What to do - An exact copy of all the data is needed, with every picture left out.

***** Information supplied

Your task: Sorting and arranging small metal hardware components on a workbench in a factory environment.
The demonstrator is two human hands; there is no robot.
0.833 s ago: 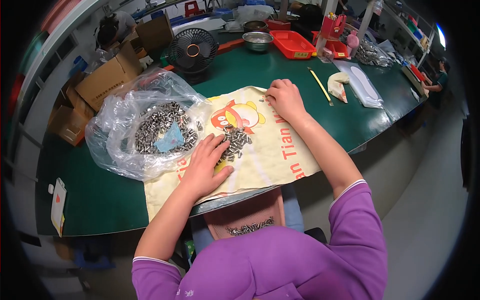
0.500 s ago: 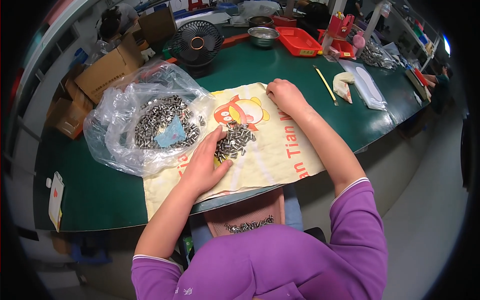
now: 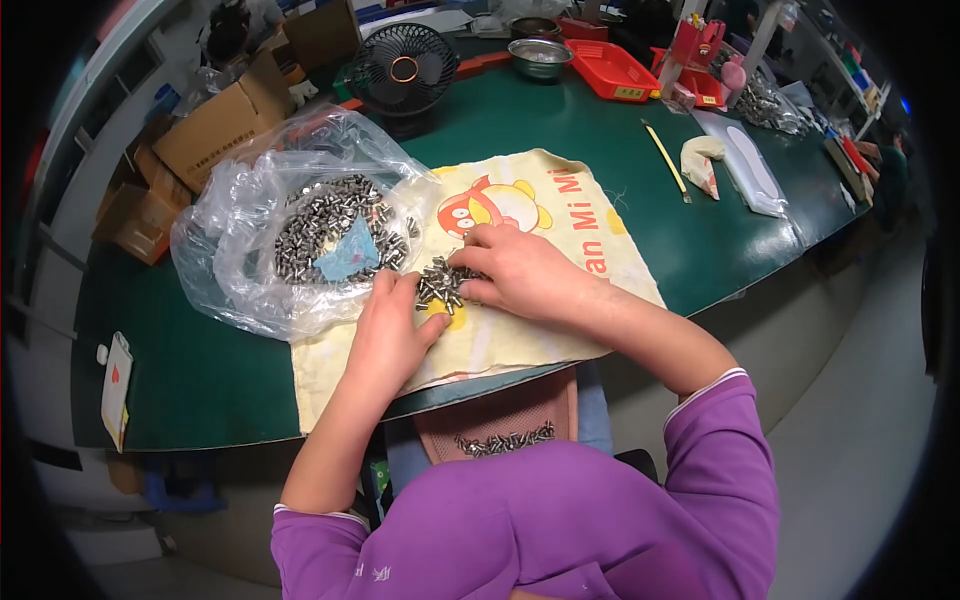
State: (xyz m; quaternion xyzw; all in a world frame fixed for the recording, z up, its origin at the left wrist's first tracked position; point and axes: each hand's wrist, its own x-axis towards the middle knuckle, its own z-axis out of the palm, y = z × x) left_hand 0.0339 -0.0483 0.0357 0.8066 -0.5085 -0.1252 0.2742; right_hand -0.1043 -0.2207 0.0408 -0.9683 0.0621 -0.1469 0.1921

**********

Result of the exercise -
Your task: Sorting and arranging small metal hardware components on a workbench in a factory environment.
The demonstrator is two human hands; there is no robot.
0.833 s ago: 
0.500 s ago: 
now: 
State: (xyz m; quaternion xyzw; all in a world frame fixed for the recording, z up, its origin at the left wrist's first tracked position; point and axes: each hand's wrist, its own x-axis towards the middle knuckle, its own z-axis out of the palm, y = z × x) left_hand 0.0339 -0.0483 0.0357 0.8066 -0.5085 -0.1252 0.2742; right_hand -0.1043 -0.2207 0.0408 -0.9683 0.0621 -0.1469 0.1921

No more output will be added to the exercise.